_Given information:_
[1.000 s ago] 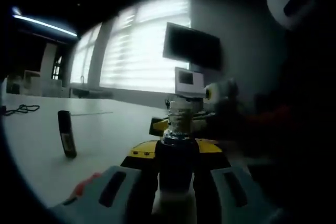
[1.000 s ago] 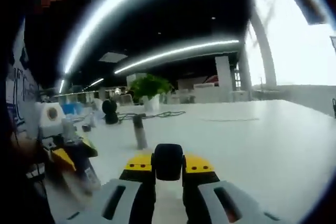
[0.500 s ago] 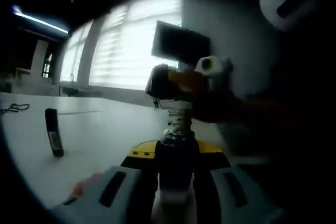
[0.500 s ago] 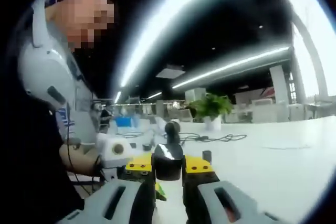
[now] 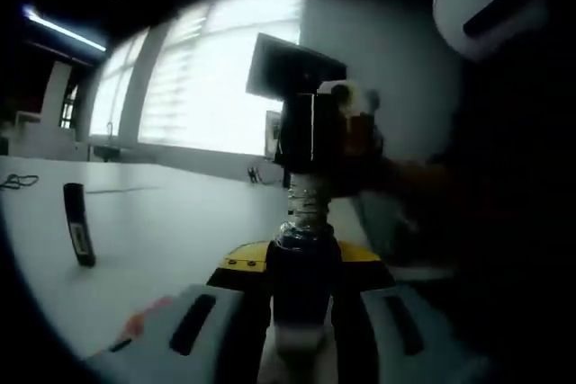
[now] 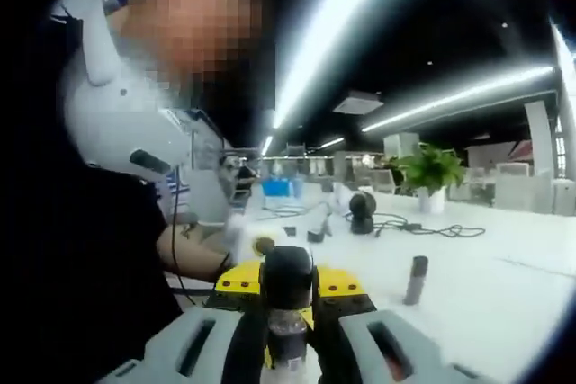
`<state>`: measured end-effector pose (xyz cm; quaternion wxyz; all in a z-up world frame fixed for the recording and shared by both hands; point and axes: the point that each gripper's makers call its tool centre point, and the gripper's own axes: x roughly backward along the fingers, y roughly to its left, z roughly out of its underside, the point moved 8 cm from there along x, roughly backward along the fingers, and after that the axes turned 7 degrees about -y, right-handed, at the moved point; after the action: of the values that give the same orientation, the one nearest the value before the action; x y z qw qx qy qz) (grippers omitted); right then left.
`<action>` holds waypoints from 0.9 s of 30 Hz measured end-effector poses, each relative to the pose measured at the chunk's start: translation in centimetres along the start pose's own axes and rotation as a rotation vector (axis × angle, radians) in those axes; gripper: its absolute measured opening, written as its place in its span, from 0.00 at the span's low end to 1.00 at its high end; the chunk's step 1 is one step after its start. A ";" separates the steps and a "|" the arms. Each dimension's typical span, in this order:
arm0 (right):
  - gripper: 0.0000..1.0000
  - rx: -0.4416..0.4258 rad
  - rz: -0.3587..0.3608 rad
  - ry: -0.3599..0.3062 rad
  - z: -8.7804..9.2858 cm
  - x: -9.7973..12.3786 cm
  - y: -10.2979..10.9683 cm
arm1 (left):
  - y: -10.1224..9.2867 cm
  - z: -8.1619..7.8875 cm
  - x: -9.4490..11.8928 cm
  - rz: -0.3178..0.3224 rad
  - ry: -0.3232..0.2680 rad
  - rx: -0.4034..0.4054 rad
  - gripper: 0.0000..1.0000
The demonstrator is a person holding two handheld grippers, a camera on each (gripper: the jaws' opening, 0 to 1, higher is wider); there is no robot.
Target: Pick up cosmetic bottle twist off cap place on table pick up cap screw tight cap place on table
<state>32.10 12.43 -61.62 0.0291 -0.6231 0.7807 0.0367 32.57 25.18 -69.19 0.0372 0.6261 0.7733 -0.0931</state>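
Dark glass is most of what we can make out of the cosmetic bottle (image 5: 302,263): in the left gripper view its lower body is hidden between the jaws of the left gripper (image 5: 302,334), which are closed on it and hold it upright, and only its shoulder and pale threaded neck rise clear. Left of it, a small dark tube (image 5: 78,236) stands upright on the white desk (image 5: 171,222), well apart from the bottle and towards the desk's far-left edge. Above the neck we see the right gripper (image 5: 317,137), blurred and dim, its jaws shut on the black cap (image 5: 310,146) sitting right on top of the threads; whether cap and threads are engaged we cannot tell.

In the right gripper view, a person's sleeve and hand (image 6: 236,242) at the left are partly cut off and dark. The cap (image 6: 286,278) is pinched between the right gripper's (image 6: 288,299) jaws, with the bottle's neck (image 6: 287,334) just below it. Further right, the dark tube (image 6: 415,280) stands on the desk (image 6: 486,267).
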 end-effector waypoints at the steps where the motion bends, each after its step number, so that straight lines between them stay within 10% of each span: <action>1: 0.13 0.006 -0.007 0.011 0.1 -0.1 0.0 | 0.0 0.0 0.0 0.001 0.000 0.001 0.15; 27: 0.13 -0.010 -0.273 0.195 1.3 -1.7 -1.5 | 0.0 0.2 0.0 0.012 0.000 0.006 0.15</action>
<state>33.97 13.89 -62.75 -0.0453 -0.7241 0.6878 -0.0245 32.56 25.10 -69.38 0.0357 0.6309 0.7691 -0.0953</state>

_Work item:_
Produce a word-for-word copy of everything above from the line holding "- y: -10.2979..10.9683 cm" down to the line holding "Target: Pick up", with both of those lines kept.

_Exercise answer:_
  - y: -10.2979..10.9683 cm
arm1 (left):
  - y: -10.1224..9.2867 cm
  - z: -8.1619..7.8875 cm
  - x: -9.4490..11.8928 cm
  - rz: -0.3178..0.3224 rad
  - ry: -0.3232..0.2680 rad
  - rx: -0.4034..0.4054 rad
  - gripper: 0.0000..1.0000
The demonstrator is a person holding two handheld grippers, a camera on each (gripper: the jaws' opening, 0 to 1, higher is wider); there is no robot.
Target: Pick up cosmetic bottle twist off cap place on table pick up cap screw tight cap place on table

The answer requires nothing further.